8- YABANCI

23K 2.3K 1.3K
                                    

Bölüm şarkısı: Dalgalandım da Duruldum- Gripin

Akşama doğru geldiği evde Kerem'i göremediğinde kalbine bir acı saplandı. Nedense geldiği günleri rüya görmüş gibi hayal etti, tam kendisini rüya gördüğüne inandıracakken onun dışarıdan on dakika içinde geleceğini öğrendi.

Hem derin bir nefes aldı, hem o nefesi kendisine zehir oldu.

"Oğlum her şeyi Kerem alıyor, yazık çocuğa." dedi Turgay salona girerken, Asef oturduğu yerde kafasını çevirip ona baktı, Kerem sanırım bir restoranttan yemek almaya gitmişti.

"Bırak biz alırız diyorum ama dinlemiyor." Bulut sigarasını içerken konuştu, Turgay gidip yanına oturdu ve boşta kalan elini tutup kucağına çekti.

"Yasef'de bir kuruş harcatmıyor." Asef onun adını duyduğunda bıkkın bir nefes aldığında Turgay bakışlarını ona çevirdi.

"Ne oldu Asef?" soruş tarzı bile alay ve öfkeliydi sanki.

"Bir şey yok."

"Ben de öyle düşünmüştüm." Asef sesini çıkarmadı, gereksiz bir atışmaya girmek istemiyordu.

O sırada zil çaldığında yine nefesi hızlandı, eskiden onu göreceği zaman bile bu kadar heyecanlanmıyordu. Onun kendisine olan aşk dolu bakışların farkında olduğu için hep böyle gideceğini düşünüyordu. Ama şimdi dikkatini çekmek için her şeyi yapabilirdi.

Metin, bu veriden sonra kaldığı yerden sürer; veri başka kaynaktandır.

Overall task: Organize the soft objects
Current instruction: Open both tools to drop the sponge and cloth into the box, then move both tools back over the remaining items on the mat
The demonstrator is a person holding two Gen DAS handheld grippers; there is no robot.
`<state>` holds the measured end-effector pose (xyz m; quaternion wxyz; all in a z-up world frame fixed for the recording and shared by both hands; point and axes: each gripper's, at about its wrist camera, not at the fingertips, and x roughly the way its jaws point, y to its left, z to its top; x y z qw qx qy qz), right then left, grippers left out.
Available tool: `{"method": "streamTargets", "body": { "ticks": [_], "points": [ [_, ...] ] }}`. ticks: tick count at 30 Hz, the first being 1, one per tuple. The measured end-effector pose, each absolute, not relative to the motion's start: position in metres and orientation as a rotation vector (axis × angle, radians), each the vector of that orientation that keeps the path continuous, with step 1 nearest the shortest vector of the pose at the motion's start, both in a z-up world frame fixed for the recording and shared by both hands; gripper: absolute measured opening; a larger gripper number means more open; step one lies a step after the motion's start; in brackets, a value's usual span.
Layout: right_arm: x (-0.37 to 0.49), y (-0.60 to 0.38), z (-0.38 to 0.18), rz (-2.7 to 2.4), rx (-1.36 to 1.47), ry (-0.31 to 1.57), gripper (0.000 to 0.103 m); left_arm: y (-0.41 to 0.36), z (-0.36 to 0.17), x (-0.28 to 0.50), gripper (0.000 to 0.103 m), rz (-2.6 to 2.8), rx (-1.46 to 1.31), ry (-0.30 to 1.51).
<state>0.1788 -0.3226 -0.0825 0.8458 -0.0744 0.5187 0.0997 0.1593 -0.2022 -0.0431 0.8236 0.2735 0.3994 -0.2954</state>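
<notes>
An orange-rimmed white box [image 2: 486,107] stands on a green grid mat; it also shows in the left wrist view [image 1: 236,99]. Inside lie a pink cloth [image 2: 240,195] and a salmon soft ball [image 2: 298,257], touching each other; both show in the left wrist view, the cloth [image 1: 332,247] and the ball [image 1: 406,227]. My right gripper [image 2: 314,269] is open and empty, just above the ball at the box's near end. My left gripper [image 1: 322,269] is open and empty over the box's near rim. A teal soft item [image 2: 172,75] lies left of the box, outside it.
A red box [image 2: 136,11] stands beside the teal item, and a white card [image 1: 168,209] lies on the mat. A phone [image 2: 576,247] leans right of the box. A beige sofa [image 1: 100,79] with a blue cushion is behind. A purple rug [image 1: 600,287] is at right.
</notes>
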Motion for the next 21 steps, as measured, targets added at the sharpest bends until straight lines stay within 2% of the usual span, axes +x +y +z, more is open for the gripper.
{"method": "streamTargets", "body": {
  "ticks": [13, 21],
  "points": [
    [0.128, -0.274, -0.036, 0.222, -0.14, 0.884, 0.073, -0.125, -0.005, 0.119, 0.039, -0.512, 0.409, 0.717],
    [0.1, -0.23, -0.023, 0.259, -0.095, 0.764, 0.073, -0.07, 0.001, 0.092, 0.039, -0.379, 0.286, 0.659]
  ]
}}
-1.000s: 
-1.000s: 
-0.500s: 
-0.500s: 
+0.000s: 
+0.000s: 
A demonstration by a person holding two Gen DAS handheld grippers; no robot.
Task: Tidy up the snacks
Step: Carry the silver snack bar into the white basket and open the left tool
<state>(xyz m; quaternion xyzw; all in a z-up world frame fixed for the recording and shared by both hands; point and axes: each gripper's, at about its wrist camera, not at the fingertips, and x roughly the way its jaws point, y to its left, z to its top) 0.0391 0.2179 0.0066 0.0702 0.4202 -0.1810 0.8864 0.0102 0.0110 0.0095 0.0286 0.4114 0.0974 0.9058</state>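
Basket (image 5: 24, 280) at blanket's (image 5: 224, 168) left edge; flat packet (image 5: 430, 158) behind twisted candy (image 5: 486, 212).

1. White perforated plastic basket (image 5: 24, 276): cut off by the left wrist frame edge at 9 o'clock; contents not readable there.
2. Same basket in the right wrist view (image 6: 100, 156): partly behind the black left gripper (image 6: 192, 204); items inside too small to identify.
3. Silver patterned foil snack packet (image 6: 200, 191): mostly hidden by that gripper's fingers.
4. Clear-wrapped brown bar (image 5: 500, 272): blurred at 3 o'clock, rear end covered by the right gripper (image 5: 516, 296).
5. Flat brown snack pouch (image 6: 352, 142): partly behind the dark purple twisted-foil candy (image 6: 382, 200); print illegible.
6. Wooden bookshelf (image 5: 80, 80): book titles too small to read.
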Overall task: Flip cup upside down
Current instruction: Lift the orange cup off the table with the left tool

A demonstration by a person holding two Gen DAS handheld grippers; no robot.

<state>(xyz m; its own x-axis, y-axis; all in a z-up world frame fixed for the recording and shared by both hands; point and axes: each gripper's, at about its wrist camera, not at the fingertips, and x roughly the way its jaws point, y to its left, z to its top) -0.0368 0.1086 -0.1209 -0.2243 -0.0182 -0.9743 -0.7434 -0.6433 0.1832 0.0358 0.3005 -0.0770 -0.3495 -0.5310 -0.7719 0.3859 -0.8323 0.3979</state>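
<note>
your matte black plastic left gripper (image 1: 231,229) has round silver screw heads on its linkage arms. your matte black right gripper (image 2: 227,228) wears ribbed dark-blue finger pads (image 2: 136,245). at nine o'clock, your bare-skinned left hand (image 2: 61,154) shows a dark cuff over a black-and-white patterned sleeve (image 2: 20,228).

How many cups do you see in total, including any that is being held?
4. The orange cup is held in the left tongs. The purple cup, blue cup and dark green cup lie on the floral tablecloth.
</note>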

Erhan mutfaktan çıkıp elindeki çileği yiyerek kapıya ilerledi. Dakikalar sonra ise Kerem ve Yasef'in seslerini işitti. Yine kalbi hiç olmadığı kadar hızlı atıyordu. Bir an farkına vardı, Kerem buradaydı ulan. Buradaydı.

"Lan niye bu kadar masraf ediyorsunuz oğlum." Erhan kafasını sağa sola sallayıp elinde bir poşetle içeri girdi. Ardından önce Yasef sonra da Kerem geldi.

"Oğlum ne masrafı sanki yabancı biriymişiz gibi konuşma." diye söylendi Kerem, hâlâ kendisine misafir gibi davranıyorlardı.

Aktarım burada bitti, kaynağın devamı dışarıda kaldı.